The comedy is at its most effective when the pair proffer explanation for the physical symptoms of pregnancy; the ‘cravings rap’ is a notable highlight. Similarly effective is the presentation of their parents’ overhead voices as well as a littering of tongue in cheek pop culture references. The philosophical moments, such as pondering ‘is there life after birth?’, provide a smart and entertaining touch.
However, there are jokes which feel remarkably out of date for such a young company. Semi-xenophobic jokes about Chinese names and a father exasperated at his son’s wish to become a dancer fall flat. This isn’t the ‘PC brigade’ muscling in: it just feels of another era, like they are imitating comics of an older generation. The penis jokes could have been funny if dropped in here and there, but they are lengthy (no pun intended) and feel laboured. I’ve no doubt as the pair grow in experience, they will have more confidence in their own voice and avoid these pitfalls.
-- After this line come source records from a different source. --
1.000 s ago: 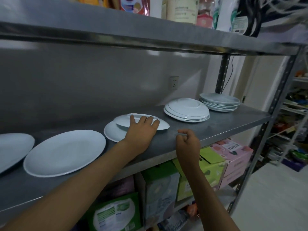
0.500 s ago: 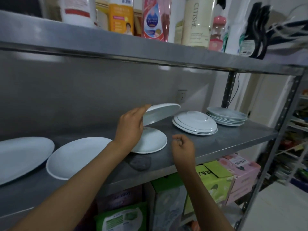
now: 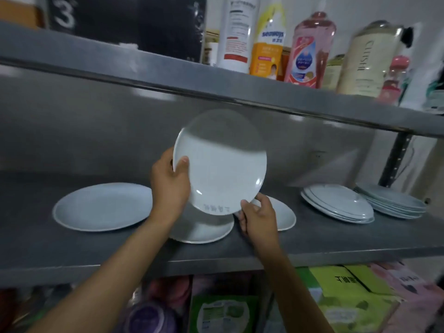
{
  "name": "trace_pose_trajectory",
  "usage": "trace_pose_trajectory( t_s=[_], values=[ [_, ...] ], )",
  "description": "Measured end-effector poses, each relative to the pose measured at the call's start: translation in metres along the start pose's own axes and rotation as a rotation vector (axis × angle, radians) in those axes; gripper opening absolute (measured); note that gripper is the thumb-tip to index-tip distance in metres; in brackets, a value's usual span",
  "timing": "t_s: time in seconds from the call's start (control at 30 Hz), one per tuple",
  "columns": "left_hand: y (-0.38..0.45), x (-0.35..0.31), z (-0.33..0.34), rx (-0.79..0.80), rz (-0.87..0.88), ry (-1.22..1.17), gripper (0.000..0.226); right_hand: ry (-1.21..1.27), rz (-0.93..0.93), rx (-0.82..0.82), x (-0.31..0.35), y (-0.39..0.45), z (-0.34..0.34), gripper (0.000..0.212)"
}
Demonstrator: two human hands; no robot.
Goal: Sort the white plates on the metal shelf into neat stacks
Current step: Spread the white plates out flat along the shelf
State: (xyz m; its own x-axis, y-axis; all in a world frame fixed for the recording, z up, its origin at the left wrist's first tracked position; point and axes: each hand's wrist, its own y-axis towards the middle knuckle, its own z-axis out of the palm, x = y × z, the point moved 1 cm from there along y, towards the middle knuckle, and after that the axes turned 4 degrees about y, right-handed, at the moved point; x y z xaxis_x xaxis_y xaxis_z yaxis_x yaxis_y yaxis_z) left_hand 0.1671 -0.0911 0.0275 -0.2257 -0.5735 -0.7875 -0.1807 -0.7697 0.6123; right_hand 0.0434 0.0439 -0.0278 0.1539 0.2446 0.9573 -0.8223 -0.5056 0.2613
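Here the left hand [image 3: 169, 186] pinches the rim of a round white plate [image 3: 219, 162], tilted up above the grey metal shelf [image 3: 312, 239], while the right hand [image 3: 258, 216] grips its lower edge. The step looks like carrying one loose plate; next it likely needs levelling and lowering onto the two-stack group [image 3: 336, 203] well right of the right hand.

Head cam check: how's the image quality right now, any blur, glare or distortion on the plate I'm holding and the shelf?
Head view: dim, flat indoor light; the lifted plate is motion-smeared along its top edge, with small glints near its lower rim; the left hand and right hand read fairly sharp; wide-angle bending tilts the upper shelf; bottles above are softly blurred.
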Motion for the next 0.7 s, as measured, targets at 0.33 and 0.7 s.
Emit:
trace_pose_trajectory(
  t_s=[0.33, 0.7],
  values=[
    [0.02, 0.026, -0.131, -0.095, -0.237, 0.05, 0.02, 0.101, 0.135, 0.185, 0.004, -0.032, 0.115, 0.012],
    [0.024, 0.021, -0.218, -0.189, -0.139, 0.462, 0.03, 0.077, 0.376, 0.248, -0.022, -0.059, 0.214, 0.014]
  ],
)
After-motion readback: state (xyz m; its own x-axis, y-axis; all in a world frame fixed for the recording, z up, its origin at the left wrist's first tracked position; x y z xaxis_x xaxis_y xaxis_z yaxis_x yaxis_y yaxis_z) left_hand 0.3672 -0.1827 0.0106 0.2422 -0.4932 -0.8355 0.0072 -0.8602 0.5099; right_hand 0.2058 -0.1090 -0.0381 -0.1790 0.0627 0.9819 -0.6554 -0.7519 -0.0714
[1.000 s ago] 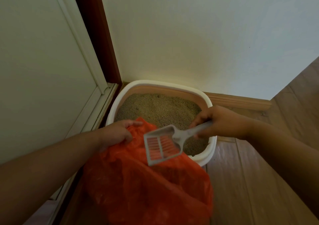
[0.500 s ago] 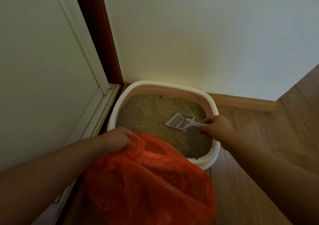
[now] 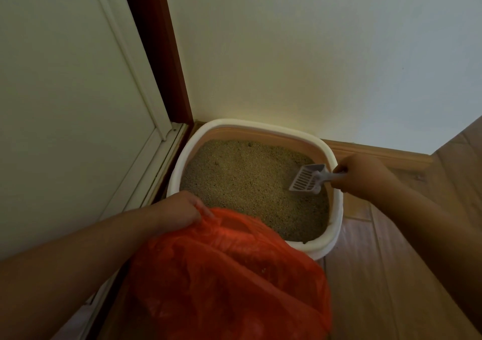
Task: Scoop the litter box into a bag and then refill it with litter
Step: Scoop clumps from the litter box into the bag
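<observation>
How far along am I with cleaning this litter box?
Mid-scooping. Your left hand holds the orange bag open at the box's near edge; whether waste is inside can't be told. Your right hand grips the scoop, its head on the litter at the right side. The litter box still looks full. Refilling is not yet begun.

Right hand [image 3: 361, 176] moved scoop [image 3: 307, 179] off orange bag [image 3: 229, 274], over to right side of litter box [image 3: 336, 209]; scoop now tipped down, front edge touching litter [image 3: 247, 180] near right wall; a moment ago scoop sat nearer middle of box
</observation>
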The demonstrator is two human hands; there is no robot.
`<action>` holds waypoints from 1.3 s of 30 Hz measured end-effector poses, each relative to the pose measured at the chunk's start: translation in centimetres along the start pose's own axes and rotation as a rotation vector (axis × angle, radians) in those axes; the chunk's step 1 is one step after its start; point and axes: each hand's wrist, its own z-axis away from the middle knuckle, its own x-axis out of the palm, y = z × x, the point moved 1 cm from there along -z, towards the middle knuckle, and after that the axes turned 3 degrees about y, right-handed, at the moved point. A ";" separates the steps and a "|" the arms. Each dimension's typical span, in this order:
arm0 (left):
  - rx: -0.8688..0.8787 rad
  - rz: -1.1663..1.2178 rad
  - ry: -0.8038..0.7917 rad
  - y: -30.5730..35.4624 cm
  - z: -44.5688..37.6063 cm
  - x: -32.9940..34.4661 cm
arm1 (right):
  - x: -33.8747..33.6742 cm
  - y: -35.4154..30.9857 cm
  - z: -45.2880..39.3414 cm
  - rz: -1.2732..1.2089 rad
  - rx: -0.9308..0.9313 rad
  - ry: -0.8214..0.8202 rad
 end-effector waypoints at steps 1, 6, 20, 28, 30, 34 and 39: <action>-0.001 0.000 -0.003 0.0 -0.1 0.0 | -0.5 0.0 0.1 0.033 -0.006 -0.009; -0.010 -0.002 -0.017 0.2 -0.2 0.1 | -1.3 0.5 -0.1 0.126 0.005 -0.076; 0.009 0.008 -0.036 0.2 -0.5 0.4 | 0.0 -4.4 2.5 0.511 -0.079 -0.188; 0.015 0.009 -0.048 0.0 -0.1 0.2 | 2.1 -3.4 2.0 0.322 0.108 -0.282; 0.014 0.013 -0.053 0.0 -0.1 0.2 | 2.7 -2.1 1.3 0.229 0.170 -0.261; 0.027 0.010 -0.077 0.1 0.0 0.2 | 4.0 1.5 0.0 0.038 0.262 -0.234; 0.027 -0.012 -0.073 0.1 -0.1 0.3 | 5.9 2.5 0.1 -0.240 0.345 -0.170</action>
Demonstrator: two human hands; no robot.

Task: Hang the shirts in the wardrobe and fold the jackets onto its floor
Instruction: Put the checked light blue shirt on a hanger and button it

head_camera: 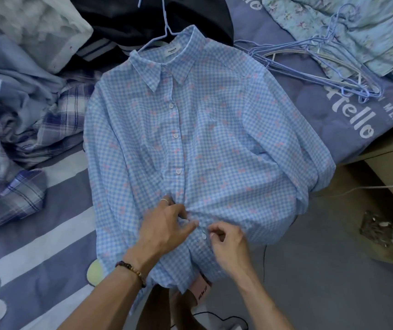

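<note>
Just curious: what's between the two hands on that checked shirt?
In the head view, the left hand and right hand flank the gingham shirt placket, with one white button between them.

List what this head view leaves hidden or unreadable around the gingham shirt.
- Hanger: its hook is cut by the top edge; its shoulders lie inside the gingham shirt.
- Collar label: small print too fine to read.
- Button between left hand and right hand: whether it is fastened cannot be told.
- Dark garment: mostly covered by the shirt; type unclear.
- Wardrobe: not in view.
</note>
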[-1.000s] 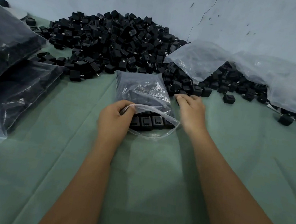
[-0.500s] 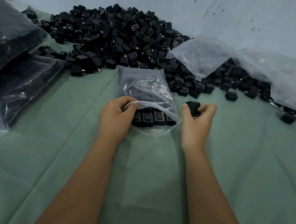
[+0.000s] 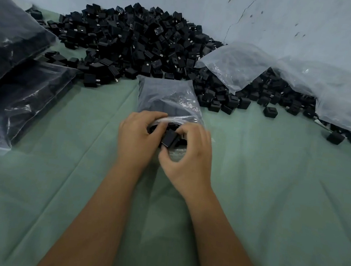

There is also little plot progression in the production. It is abundantly clear that it originated as a sketch show, with different bits of work patched together over time. There would be ample opportunity to explore the progression of the twins’ development in the womb which might have helped structure the piece – a throwaway comment about becoming too big for the space could have been explored to greater effect. The use of physical theatre is employed most effectively when it is overtly clumsy and childish, as some attempts to appear polished fall flat. I also appreciate there is no need for excessive design here, but the props are littered around the stage chaotically which feels unprofessional.
Overall, Wombmates is an entertaining hour-or-so which, whilst warmly received by its audience, needs a fair amount of refinement to achieve its goals. With a bit of tightening here and there, we have a promising comic duo on our hands.